Understanding the live sports D2C landscape 

Rights-holders have so far been apprehensive about embracing D2C due to fears surrounding sub-quality video streaming. A glitch in the feed during a high-profile live game is enough to deter some fans and can severely damage a league’s brand image. Consequentially, robustness, quality, and cost savings have become prerequisites for any D2C offering. 

Internet delivery’s bi-directional nature allows for a much richer and more immersive experience for fans than is possible with linear broadcast coverage. Additionally, it enables rights-holders to gather valuable insights into viewing behaviour. The monetisation potential here is ripe yet remains mostly untapped. For example, the same MediaKind report found that just 8 per cent of the sports rights-holders analysed incorporated a form of advertising within their OTT service. This is a missed opportunity, as the revenue potential for personalised ad-insertion is likely to surpass the revenue from subscriptions in the coming years.

Incorporating sports betting into the fan experience, particularly micro-betting and fantasy sports, is also widely recognised by rights holders as a significant pathway to boosting fan engagement. There are currently no integrated betting capabilities within rights-holders’ D2C services. Despite this, all major sports bodies in the US are presently developing services that will enable fans to place bets around the live content they are streaming. Following the legalisation of betting in the US in 2018, this momentum will continue as its popularity increases, leading to greater experimentation. We can expect to see this momentum encourage further experimentation in European markets, where sports betting is already largely embraced.

Tapping into new revenue streams

Sports rights-holders have traditionally relied heavily, or even solely, on pay-TV income, a fact that has become uncomfortably clear in the wake of the Covid-19 pandemic. According to Two Circles, pay-TV accounted for 71.4 per cent of the $48.2 billion spent on sports media rights in 2019, with this revenue expected to fall to $32.1 billion in 2020. Furthermore, as consumers become less enticed by pay-TV service bundles, the time is now for rights-holders to re-evaluate their market approach. 

OTT opens up new prospects to engage audiences in a way that traditional broadcast cannot cater for. For example, sport has traditionally been a ‘sit-back’ experience, whereby the TV station decides what the fan watches in terms of camera angles, commentary, and data-driven statistics.

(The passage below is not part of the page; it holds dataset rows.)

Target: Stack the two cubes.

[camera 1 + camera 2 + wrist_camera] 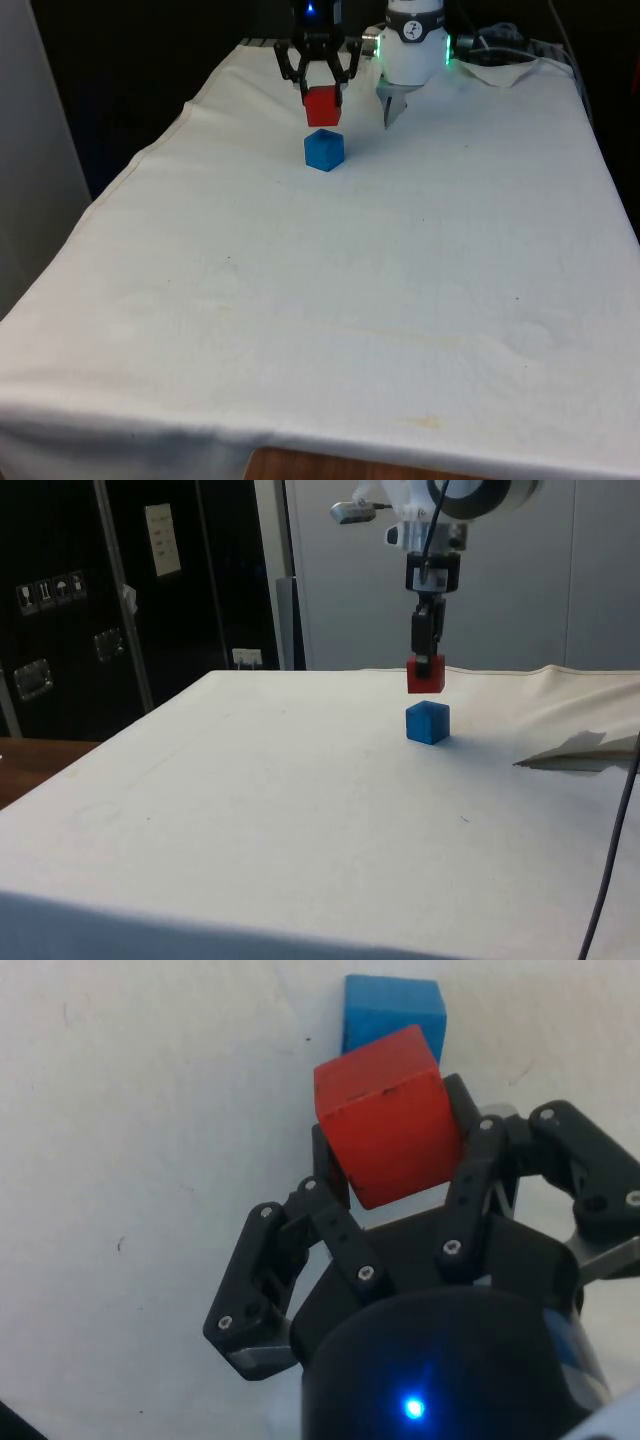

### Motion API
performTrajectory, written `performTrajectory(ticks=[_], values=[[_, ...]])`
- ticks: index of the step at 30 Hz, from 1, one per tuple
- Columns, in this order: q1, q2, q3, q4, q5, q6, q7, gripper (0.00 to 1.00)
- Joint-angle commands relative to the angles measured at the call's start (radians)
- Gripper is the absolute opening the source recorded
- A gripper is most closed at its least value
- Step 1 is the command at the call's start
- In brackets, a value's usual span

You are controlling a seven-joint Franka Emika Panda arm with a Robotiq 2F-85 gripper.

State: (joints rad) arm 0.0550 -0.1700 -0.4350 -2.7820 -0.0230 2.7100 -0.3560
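White cloth is covering the table (330, 300) from edge to edge, with dark cabinets standing behind it in the side view. Above the far part of the table the black two-finger hand (321, 88) is hanging with its fingers pinching a small red solid cube (322, 105), which is sitting clear of the cloth. A small blue solid cube (324, 150) is resting on the cloth just below the red one; in the side view a narrow gap is showing between the red cube (425, 674) and the blue cube (428, 722), so they are not touching. In the wrist view the red cube (390, 1115) is covering the near part of the blue cube (392, 1012), and the fingertips are lying hidden behind the red block. Whether the red cube is sitting squarely over the blue one is hard to judge.
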Motion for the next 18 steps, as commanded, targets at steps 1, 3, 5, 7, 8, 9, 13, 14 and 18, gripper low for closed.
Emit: performTrajectory(ticks=[1, 3, 5, 7, 8, 9, 13, 14, 18], values=[[-0.005, 0.001, 0.006, -0.002, -0.013, 0.008, 0.014, 0.01], [-0.004, 0.000, 0.005, -0.002, -0.011, 0.007, 0.012, 0.01], [-0.003, 0.000, 0.003, -0.001, -0.007, 0.005, 0.007, 0.01], [-0.003, 0.001, 0.002, -0.001, -0.007, 0.005, 0.005, 0.01], [-0.003, 0.001, 0.001, -0.001, -0.007, 0.005, 0.005, 0.01], [-0.003, 0.003, 0.001, -0.002, -0.008, 0.008, 0.004, 0.01], [-0.005, 0.008, 0.001, -0.003, -0.012, 0.012, 0.006, 0.01], [-0.006, 0.011, 0.002, -0.003, -0.015, 0.014, 0.007, 0.01], [0.000, 0.007, -0.001, -0.003, 0.000, 0.001, -0.003, 0.01]])
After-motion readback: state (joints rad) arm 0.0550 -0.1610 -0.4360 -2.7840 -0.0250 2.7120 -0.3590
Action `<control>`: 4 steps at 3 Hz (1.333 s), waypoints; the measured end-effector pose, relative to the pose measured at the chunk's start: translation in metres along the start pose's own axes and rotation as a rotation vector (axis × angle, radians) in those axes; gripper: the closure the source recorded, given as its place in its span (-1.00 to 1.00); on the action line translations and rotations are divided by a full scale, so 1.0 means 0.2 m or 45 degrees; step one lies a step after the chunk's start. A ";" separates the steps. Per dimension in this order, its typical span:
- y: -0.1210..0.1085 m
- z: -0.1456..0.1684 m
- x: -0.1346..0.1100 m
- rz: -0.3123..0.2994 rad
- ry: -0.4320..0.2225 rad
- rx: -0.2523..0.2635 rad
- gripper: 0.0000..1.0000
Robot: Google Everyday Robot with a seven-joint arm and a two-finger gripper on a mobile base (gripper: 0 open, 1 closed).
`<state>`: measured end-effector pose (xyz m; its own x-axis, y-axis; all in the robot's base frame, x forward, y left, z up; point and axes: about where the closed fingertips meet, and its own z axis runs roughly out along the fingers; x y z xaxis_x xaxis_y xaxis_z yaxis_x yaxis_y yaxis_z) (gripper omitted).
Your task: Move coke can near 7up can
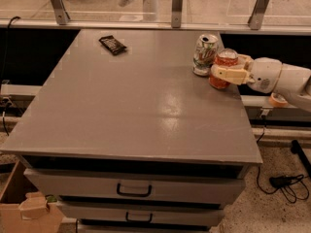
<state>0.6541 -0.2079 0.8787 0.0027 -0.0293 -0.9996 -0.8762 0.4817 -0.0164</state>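
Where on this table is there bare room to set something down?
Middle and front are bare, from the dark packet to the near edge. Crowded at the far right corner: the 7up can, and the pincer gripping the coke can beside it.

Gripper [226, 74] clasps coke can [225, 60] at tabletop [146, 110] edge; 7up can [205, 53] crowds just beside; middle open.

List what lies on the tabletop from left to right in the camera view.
dark snack packet → 7up can → coke can; the gripper reaches in from the right edge and is shut around the coke can.
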 end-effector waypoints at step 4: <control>0.08 -0.12 -0.59 -0.290 0.170 0.000 -1.00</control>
<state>0.6271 -0.2177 0.9972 0.1362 -0.2526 -0.9579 -0.8603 0.4493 -0.2408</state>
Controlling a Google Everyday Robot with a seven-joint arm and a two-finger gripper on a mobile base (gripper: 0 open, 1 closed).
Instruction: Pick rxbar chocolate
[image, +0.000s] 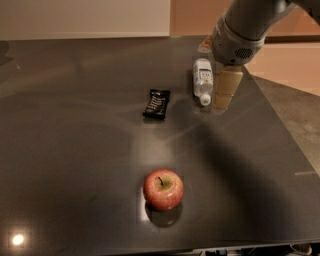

D2C puts the fan back in control of the experience, enabling them to lean both back and forward as they choose. 

D2C is undoubtedly an exciting development for sports fans and other audiences worldwide, yet it does not mark the end of the in-person experience. Stadiums will always remain valuable to fans.

New D2C OTT launches are being announced almost by the week, and new models and strategic relationships are being continually evaluated to ensure a return on investment. The sector is flourishing and looks sure to be the most significant media growth area over the next decade.